Prima i numeri poi le analisi, infine le considerazioni. Con una bocciatura senza appello degli ex ministri (mai nominati) Tremonti per i tagli e Gelmini per la riforma universitaria. Nell’ultimo discorso del suo mandato (scade a ottobre) per inaugurazione dell’89.o anno accademico dell’Università di Trieste, il rettore Francesco Peroni pur “ripudiando gli stereotipi della liturgia accademica”, ha elencato una serie di traguardi che l’ateneo triestino ha raggiunto durante il suo settenato, «nella più infausta congiuntura del sistema universitario dalla nascita della Repubblica e probabilmente dall’unificazione del Paese». Ad ascoltarlo, e lungamente applaudirlo alla fine della relazione, una platea - al Teatro Verdi - composita di politici, amministratori, vescovo di Trieste, rappresentati delle forze di polizia e dell’esercito, oltre a docenti e studenti. «Nel momento dei consuntivi - ha subito sottolineato il rettore - è motivo di conforto constatare che in questo percorso condiviso si è realizzato la missione più alta dell’istituzione universitaria: quella di educare ai valori di una società aperta, libera e democratica. Quello spirito repubblicano con cui la comunità dell’Università ha reagito in anni di grande difficoltà».
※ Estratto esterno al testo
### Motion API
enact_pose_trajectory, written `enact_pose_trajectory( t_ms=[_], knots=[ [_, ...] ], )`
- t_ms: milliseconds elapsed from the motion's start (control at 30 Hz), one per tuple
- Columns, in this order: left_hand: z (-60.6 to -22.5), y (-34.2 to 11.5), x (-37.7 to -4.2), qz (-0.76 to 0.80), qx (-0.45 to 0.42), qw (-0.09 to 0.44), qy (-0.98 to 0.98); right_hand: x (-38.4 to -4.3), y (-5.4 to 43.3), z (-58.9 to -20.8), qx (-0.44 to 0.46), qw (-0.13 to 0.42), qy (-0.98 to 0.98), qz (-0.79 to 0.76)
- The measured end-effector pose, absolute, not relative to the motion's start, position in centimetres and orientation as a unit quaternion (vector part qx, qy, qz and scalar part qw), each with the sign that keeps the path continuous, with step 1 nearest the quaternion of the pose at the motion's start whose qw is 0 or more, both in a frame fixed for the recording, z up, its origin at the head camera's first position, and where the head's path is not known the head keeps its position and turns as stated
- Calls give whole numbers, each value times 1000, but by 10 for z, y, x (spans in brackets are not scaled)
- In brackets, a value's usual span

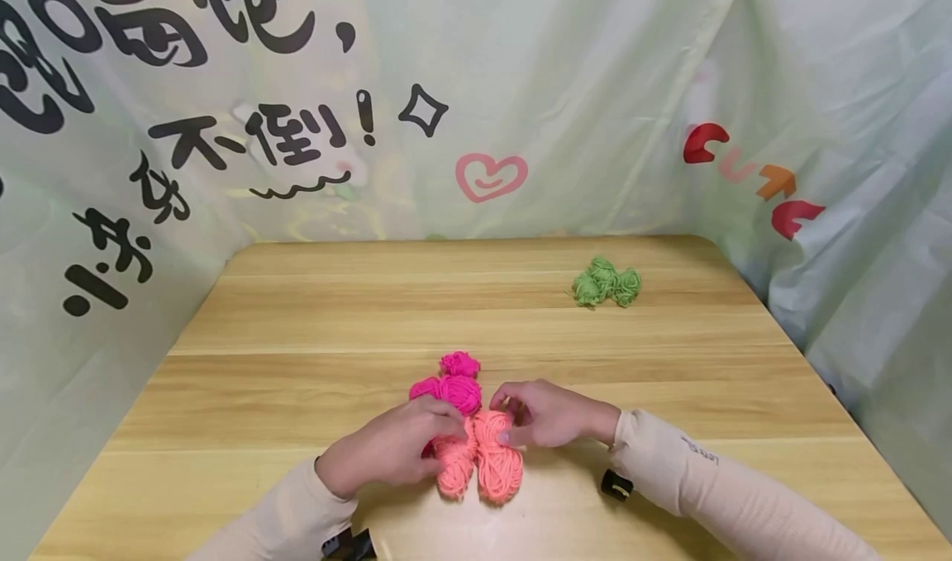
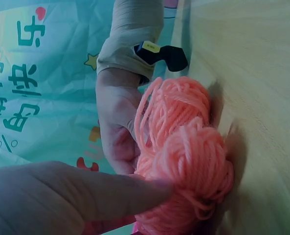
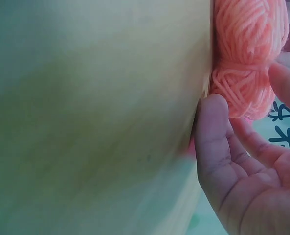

Oggi i numeri sono questi: 1500 unità di ruolo e a tempo determinato, un bilancio consolidato che nel 2012 ha superato i 180 milioni di euro. E poi, sempre elencata nella relazione di Peroni, «la drammatica contrazione» di oltre il 25% dell’organico complessivo subita dal 2006, anno del suo insediamento; solo nell’ultimo anno sono stati assunti 22 professori di ruolo e 30 ricercatori a tempo indeterminato: «Un risultato che sancisce il nostro ateneo nel catalogo delle università virtuose». Ci sono altri numeri che il rettore ha snocciolato, come le 28 scuole di specializzazione post lauream, i 12 master di primo e secondo livello, i 4 corsi di perfezionamento. E poi i riconoscimenti a livello mondiale ricevuti dalla ricerca e dalla didattica, i premi ai suoi docenti.
Ma quello che non va è sotto gli occhi di tutti. «L’ultimo periodo - ha detto ancora Peroni - è stato uno dei più travagliati, tanto a livello locale quanto nazionale. Due cifre parlano più di ogni altra cosa per questo ateneo: un volume di entrate statali portato dai 107 milioni di euro del 2009 ai 92 del 2013; un organico docente contrattosi di oltre il 25%, ma diminuito ancor di più drammaticamente ove lo si osservi nella sua evoluzione decennale, con gli oltre mille docenti di ruolo presenti nel 2002 a fronte dei 709 di oggi». I colpevoli di questa situazione hanno nome e cognome: la classe politica, in particolare quella delle passate legislature, colpevole di «una prassi dei continui tagli finanziari resi ancora di più insopportabili dall’ipocrisia di sedicenti riforme epocali e di una produzione normativa ipertrofica che non ha risparmiato alcun settore della vita universitaria: «É stata lesa l’autonomia costituzionalmente sancita: dalla continua ossessiva revisione degli ordinamenti didattici, una sorta di coazione a ripetere, all’introduzione d’inediti sistemi di valutazione e di accreditamento dei corsi, strutture e sedi, dal diritto allo studio, alla disciplina del reclutamento, fino allo stato giuridico del personale docente e al trattamento di quello tecnico-amministrativo. Un’autentica alluvione legislativa».
Peroni ha parlato anche dell’aggregazione tra le Università di Udine e Trieste, che qualche critica ha ricevuto: «Pur riconoscendo il peso decisivo dei protagonisti, nulla toglie all’irreversibilità del processo avviato. Il progetto di integrazione lega la dimensione in scala regionale delle alleanze alla consapevolezza del ruolo che per il suo sviluppo potrebbe, o meglio dovrebbe assumere, la Regione, che delle università è pur sempre il secondo finanziatore pubblico».